### Exercise aim
Leave out the pictures and repeat the data exactly.

### Recorded data
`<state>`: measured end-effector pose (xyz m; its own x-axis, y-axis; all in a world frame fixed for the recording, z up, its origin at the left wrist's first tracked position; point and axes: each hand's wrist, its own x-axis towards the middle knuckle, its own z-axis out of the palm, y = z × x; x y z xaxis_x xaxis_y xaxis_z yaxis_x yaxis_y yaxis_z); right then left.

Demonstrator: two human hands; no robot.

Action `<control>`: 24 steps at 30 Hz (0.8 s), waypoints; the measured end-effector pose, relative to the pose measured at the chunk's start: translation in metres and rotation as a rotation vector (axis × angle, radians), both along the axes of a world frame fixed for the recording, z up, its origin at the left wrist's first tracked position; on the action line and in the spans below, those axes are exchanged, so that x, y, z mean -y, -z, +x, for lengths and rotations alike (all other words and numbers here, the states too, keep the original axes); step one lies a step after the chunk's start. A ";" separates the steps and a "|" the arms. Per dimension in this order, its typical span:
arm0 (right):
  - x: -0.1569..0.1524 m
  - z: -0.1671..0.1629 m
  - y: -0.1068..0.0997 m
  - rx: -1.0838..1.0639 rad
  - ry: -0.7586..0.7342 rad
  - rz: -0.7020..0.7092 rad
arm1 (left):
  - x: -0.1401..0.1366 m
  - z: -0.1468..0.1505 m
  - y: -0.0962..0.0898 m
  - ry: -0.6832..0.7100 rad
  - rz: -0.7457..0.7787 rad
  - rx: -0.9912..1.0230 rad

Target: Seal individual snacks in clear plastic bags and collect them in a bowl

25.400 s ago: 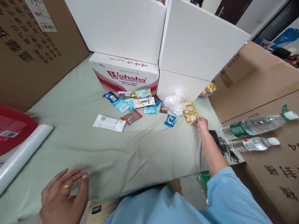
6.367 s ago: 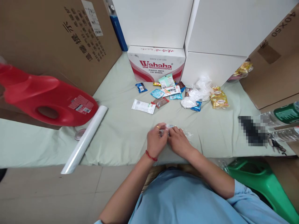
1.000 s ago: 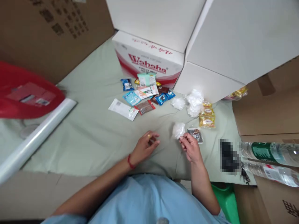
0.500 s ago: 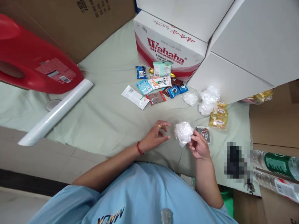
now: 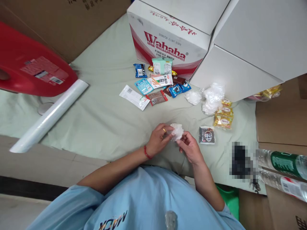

### Task result
`<state>`: measured end-effector pose (xyz m; its own x-axis, y-axis; all in a world frame fixed for the recording, z up, its origin at the left wrist's first tracked position; point and axes: each hand's wrist, its own x-axis towards the middle knuckle, its own z-axis out of the palm, y = z × x; x y z xaxis_x xaxis_y xaxis_z yaxis_x yaxis_y yaxis_z); right then left.

Demonstrator: two human hands; no robot.

Action `<control>`: 24 steps at 30 Hz (0.8 s), waypoints; the measured end-effector pose, relative to the pose measured at the chunk's start: translation in metres and rotation as a rotation vector (axis × angle, radians), both along the axes of a world frame fixed for the recording, z up, its origin at the left wrist's first tracked position; on the action line and in the spans below, those axes are exchanged, so that x, y, z mean -y, -z, +x, for lengths and rotations alike (all other words and numbers here, the states too, keep the original axes); step one lies a step after the chunk's start. A ";" separates the steps and a "|" the arms. Per dimension in this order, its typical span:
arm0 (right):
  - x: -0.1569..0.1524 m
  - z: -0.1671..0.1629 m
  - y: -0.1068..0.0997 m
  - rx: -1.0838..1.0639 rad
  - ry: -0.7586..0.7342 rad
  - rz: -0.7020..0.7092 rad
arm1 (left):
  - x: -0.1401..0.1366 m
  - z: -0.1468..0.1505 m
  - y: -0.0962..0.0898 m
  - ry: -0.6832..0.7100 rad
  - rz: -0.7457..0.7787 rad
  - rx: -0.9912..1.0230 rad

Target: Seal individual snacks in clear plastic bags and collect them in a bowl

25.400 s ago: 
6.367 s ago: 
1.000 s ago: 
0.500 s ago: 
now: 

The exercise has been answered completely.